| Prompt |
Copy the listing below letter for letter, passing over each picture.

| Dataset excerpt |
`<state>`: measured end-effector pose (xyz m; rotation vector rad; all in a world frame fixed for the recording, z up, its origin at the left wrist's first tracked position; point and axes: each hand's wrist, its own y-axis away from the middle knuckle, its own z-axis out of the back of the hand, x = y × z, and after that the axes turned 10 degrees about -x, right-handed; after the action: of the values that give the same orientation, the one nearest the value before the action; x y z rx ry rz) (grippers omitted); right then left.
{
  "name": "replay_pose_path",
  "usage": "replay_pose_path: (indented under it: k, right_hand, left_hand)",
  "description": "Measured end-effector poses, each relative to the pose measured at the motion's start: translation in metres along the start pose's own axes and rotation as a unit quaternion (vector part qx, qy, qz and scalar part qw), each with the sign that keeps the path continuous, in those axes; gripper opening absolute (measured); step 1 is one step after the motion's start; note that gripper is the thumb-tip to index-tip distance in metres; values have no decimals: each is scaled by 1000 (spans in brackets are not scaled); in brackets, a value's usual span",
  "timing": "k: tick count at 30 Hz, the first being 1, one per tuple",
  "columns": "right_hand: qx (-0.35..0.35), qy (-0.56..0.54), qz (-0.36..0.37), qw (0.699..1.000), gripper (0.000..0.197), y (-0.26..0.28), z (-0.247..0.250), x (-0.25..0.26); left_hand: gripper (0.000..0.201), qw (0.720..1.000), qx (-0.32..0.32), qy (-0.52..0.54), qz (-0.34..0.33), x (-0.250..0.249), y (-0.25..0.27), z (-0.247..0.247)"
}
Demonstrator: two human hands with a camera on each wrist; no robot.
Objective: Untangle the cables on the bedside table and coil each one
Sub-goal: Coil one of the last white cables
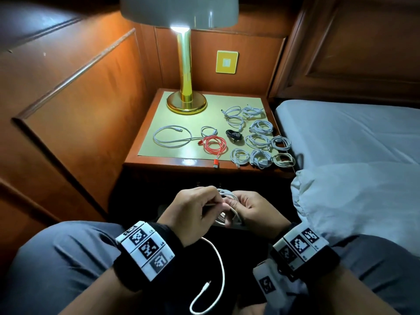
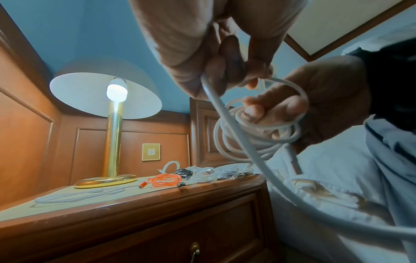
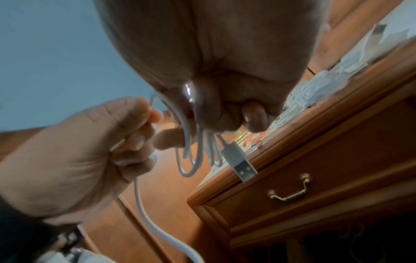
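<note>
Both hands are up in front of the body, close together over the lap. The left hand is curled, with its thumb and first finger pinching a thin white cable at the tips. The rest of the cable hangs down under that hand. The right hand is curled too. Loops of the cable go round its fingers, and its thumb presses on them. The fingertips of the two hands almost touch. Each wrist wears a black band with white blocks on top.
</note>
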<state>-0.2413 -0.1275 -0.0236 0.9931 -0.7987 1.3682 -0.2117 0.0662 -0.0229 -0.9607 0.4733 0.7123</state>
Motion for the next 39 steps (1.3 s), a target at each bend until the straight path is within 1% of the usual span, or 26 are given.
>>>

| Exercise answer |
`<state>`: measured end-effector pose (xyz m; rotation vector rad; all in a world frame fixed for the recording, z up, its origin at the left wrist's first tracked position; point and axes: each hand's wrist, its own y-axis away from the middle knuckle, its own z-axis out of the back of the hand, x = y × z, and after that the axes turned 10 degrees about -x, right-handed; after the action: of the values that give the same orientation, the one nearest the value before the action; x y z rx ry rz) (grippers omitted); right then left.
{
  "name": "replay_pose_path",
  "usage": "replay_pose_path: (indented under it: k, right_hand, left_hand)",
  "description": "Measured end-effector poses, each relative to the pose measured at the motion's start: translation in metres along the start pose's own axes and rotation as a unit quaternion (vector part qx, qy, qz and scalar part qw), each with the sign that keeps the path continuous, in those axes; gripper opening absolute (measured); step 1 is one step after the motion's start; note that gripper is the thumb-tip to index-tip distance in metres; values have no decimals: each is scaled by 1000 (spans in brackets are not scaled); in brackets, a value's usual span",
  "timing": "k: tick count at 30 Hz, the first being 1, one per tuple",
  "columns": "right_hand: qx (-0.35..0.35), qy (-0.56..0.54), qz (-0.36..0.37), qw (0.699..1.000), gripper (0.000..0.197), y (-0.26..0.28), z (-0.247..0.250), x (-0.25..0.26); left_hand: gripper (0.000..0.201), qw (0.720..1.000), qx (-0.32..0.32), qy (-0.52..0.54), qz (-0.34..0.33), x (-0.250..0.249), y (-0.25..0.27), z (-0.247..0.247)"
}
Demonstrator: two human hands with a camera on each wrist; no robot.
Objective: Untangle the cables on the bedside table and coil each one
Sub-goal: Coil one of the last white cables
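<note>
Both hands are up in front of the body, close together over the lap. The left hand is curled, with its thumb and first finger pinching a thin white cable at the tips. The rest of the cable hangs down under that hand. The right hand is curled too. Loops of the cable go round its fingers, and its thumb presses on them. The fingertips of the two hands almost touch. Each wrist wears a black band with white blocks on top.
</note>
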<state>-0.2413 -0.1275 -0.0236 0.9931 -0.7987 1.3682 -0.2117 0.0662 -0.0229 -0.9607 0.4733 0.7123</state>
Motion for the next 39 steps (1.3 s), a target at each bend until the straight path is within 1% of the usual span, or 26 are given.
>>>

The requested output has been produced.